Trade show coordination traditionally is more of a marketing function; but the organization I worked for required that the public relations department, that was me, handle several show. Each show provided a singular challenge: Make sure display, literature and give away stuff arrives safely and on time, and make sure all vendor contracts are completed — before the show starts. Oh yes: And deliver a measurable return on the investment.
Note to anyone who gets this responsibility: Follow the maxim from the 1990’s TV show, “The X Files.” That is, “trust no one.” Make sure you get confirmation from the exhibit company, trade unions, shipping company, caterer, and every other outside vendor. Otherwise, you’ll be scrambling and embarrassed at show time.
I thoroughly enjoyed these trade junkets for several reasons:
1. I got to communicate face-to-face with publics and prospects to communicate the value behind the organization’s education and membership.
2. I got to go to some great destinations — New York, Las Vegas, Orlando, Los Angeles — and attend some great parties and receptions.
3. I gained a sense of fulfillment and completion after coordinating another show that went off without a hitch.
I miss attending trade shows. I miss the hours and days before “show time,” when the convention hall is a flurry of activity. When you wonder just how are they going to get that display set up with less than an hour to go? But it always worked out. A small, temporary marketplace emerged from the chaos.
Earlier today, I attended some educational and networking events that were put on by the Association Forum of Chicago, the local organization that supports the vibrant association community in metropolitan Chicago. The Holiday Showcase — a trade show featuring 800 exhibitors, mostly hotels, resorts and convention centers — is another major component.
Prior to the official opening of the Showcase, I strolled the aisles, watching the exhibitors carefully arrange their give away pens, note pads, candy and other promotional stuff. (Small bottles of hand sanitizer are very popular these days.) They made final adjustments to their displays, resplendent with striking graphics designed to entice decision makers into visiting, even for a minute or two. Within the 100 square feet or so of booth space, they created an extension of their brand.
Some exhibitors clearly were veterans. They’ve done this before, perhaps a few dozen times this year. This was probably their last show of the year. I envied them.

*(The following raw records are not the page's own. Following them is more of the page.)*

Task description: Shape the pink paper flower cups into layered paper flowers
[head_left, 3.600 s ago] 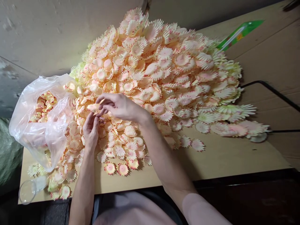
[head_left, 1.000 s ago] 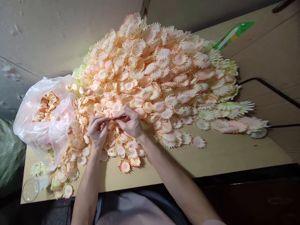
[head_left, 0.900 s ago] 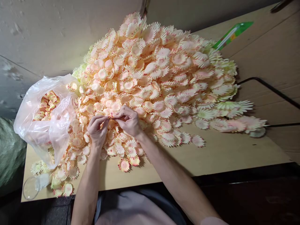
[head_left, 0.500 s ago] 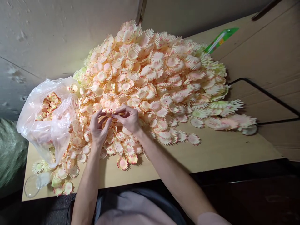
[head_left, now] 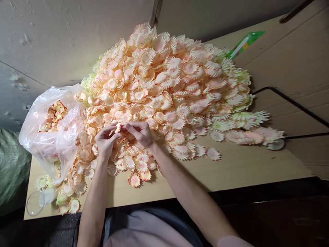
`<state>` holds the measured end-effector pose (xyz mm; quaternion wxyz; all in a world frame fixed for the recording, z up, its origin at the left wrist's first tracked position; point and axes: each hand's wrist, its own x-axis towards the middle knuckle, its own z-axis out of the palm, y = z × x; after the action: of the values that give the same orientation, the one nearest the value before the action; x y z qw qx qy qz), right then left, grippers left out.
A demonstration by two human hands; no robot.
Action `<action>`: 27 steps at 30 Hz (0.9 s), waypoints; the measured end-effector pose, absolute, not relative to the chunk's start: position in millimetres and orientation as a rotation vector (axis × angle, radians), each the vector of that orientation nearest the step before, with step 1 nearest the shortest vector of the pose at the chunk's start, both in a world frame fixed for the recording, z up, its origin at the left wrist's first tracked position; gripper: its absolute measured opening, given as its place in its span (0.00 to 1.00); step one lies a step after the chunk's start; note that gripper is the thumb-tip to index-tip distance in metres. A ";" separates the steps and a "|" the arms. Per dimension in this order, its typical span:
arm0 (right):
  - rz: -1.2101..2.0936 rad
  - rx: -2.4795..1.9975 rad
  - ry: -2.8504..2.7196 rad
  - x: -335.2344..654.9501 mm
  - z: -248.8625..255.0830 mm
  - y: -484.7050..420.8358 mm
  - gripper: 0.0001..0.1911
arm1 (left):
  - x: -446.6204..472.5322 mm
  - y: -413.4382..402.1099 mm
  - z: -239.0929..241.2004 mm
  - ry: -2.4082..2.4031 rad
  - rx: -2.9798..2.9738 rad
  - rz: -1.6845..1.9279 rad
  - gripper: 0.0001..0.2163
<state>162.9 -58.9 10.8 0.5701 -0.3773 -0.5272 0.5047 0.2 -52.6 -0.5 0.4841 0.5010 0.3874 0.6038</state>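
A big heap of pale pink and cream artificial flower heads [head_left: 169,82] covers the wooden table [head_left: 236,168]. My left hand [head_left: 105,140] and my right hand [head_left: 140,132] meet over the heap's near edge. Both pinch the same small flower piece [head_left: 117,128] between their fingertips, fingers curled. Loose flower heads lie all around and under the hands.
A clear plastic bag [head_left: 48,133] with darker flower pieces lies at the left. A small clear cup [head_left: 34,203] sits at the table's near left corner. A green packet [head_left: 244,43] lies behind the heap, and a black metal rod [head_left: 290,101] crosses the cardboard at the right.
Both hands drew together from higher on the heap and now pinch one flower piece between them; over the last second they barely shifted. The camera view moved slightly.
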 end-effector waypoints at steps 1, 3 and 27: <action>1.206 -0.889 -1.193 162.9 10.9 -58.2 0.20 | 0.1 -51.2 -0.7 0.928 1.170 1.479 0.15; 1.209 -0.884 -1.119 162.9 9.8 -56.2 0.18 | -0.2 -48.8 -1.6 0.909 1.066 1.490 0.14; 1.343 -0.808 -1.066 166.3 4.4 -50.5 0.11 | -2.4 -50.5 1.5 0.944 1.250 1.260 0.27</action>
<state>166.3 -50.5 4.4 0.5835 -0.3462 -0.4566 0.5756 -2.4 -50.5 1.5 0.5361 0.5250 0.3964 0.5290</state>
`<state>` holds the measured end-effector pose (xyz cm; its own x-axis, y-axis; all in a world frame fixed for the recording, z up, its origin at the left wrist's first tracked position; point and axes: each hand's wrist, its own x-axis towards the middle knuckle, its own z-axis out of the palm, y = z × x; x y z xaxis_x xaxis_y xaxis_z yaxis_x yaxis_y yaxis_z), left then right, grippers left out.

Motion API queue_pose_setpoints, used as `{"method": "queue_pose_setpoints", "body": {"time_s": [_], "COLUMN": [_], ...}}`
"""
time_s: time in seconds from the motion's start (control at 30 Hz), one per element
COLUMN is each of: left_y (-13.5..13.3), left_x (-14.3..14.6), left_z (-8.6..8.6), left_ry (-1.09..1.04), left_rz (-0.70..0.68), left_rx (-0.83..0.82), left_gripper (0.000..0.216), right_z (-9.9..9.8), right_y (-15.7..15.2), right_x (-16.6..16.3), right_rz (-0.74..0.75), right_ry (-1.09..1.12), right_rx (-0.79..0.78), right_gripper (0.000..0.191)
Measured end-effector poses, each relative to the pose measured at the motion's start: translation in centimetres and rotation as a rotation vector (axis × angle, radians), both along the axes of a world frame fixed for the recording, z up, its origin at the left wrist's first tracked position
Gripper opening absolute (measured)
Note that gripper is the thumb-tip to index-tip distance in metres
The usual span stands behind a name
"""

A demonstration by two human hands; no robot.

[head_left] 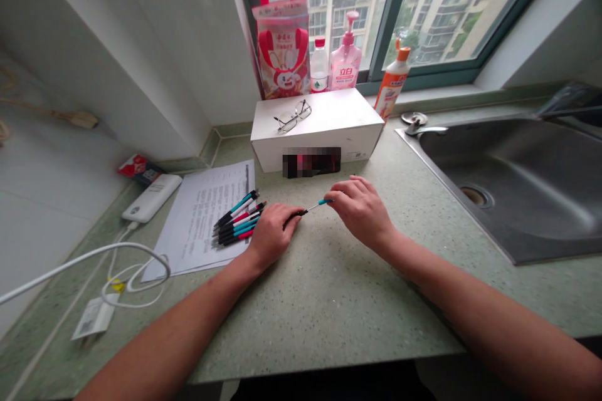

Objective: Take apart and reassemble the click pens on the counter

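Observation:
My left hand (pixel 273 232) is closed on the dark end of a pen (pixel 301 213), just above the counter. Opposite it, my right hand (pixel 361 210) pinches a teal piece of the pen (pixel 323 202) between thumb and fingers. A thin pale rod, like a refill, runs between the two parts; whether they are fully apart I cannot tell. Beside my left hand, partly covered by it, lie several click pens (pixel 235 220) in teal, red, white and black. They rest on printed paper sheets (pixel 188 225).
Behind the hands stands a white box (pixel 320 116) with eyeglasses (pixel 294 118) on top and a dark packet (pixel 324 163) in front. A steel sink (pixel 517 200) is at right. A white power bank (pixel 151 197) and looped cable (pixel 141 276) lie at left. Bottles stand by the window.

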<state>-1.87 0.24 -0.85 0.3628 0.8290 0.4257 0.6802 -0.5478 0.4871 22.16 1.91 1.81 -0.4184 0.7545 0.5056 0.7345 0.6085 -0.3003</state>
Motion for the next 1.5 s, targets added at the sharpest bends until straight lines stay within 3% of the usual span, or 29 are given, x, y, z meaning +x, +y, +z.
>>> {"method": "queue_pose_setpoints", "body": {"time_s": [0.1, 0.23, 0.33, 0.57, 0.77, 1.1, 1.5], "left_y": [0.1, 0.3, 0.3, -0.2, -0.2, 0.0, 0.0], "left_x": [-0.1, -0.4, -0.4, 0.1, 0.2, 0.1, 0.0], "left_z": [-0.1, -0.1, -0.1, 0.2, 0.2, 0.2, 0.4], "left_ry": [-0.015, -0.084, -0.072, 0.104, 0.177, 0.115, -0.009], "left_rz": [0.063, 0.182, 0.216, 0.143, 0.101, 0.186, 0.24], "left_rx": [-0.005, -0.043, -0.052, 0.008, 0.046, 0.017, 0.045], "left_gripper": [0.015, 0.015, 0.015, 0.011, 0.008, 0.01, 0.01], "right_z": [0.4, -0.6, -1.4, -0.3, 0.1, -0.2, -2.7], "right_y": [0.1, 0.9, 1.2, 0.5, 0.5, 0.4, 1.2], "right_x": [0.4, 0.8, 0.8, 0.3, 0.2, 0.5, -1.8], "right_rz": [-0.059, -0.196, -0.18, 0.119, 0.175, 0.101, 0.151], "right_ry": [0.012, 0.136, 0.204, -0.267, -0.484, -0.379, -0.253], "right_rx": [0.026, 0.005, -0.018, 0.186, 0.179, 0.059, -0.037], "right_gripper": [0.02, 0.018, 0.019, 0.016, 0.014, 0.015, 0.024]}}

I arrived home in time to take in a webinar on maximizing an online newsroom using social media resources. It was fascinating and helped reinforce insight I already have. Online, one can deliver a message to literally hundreds of millions.
But it’s not as fulfilling as the interaction that takes place at an industry event, where communication is made face-to-face, eye-to-eye in a marketplace that was set up for a short time. To my knowledge, there’s no way to get free hand sanitizer online.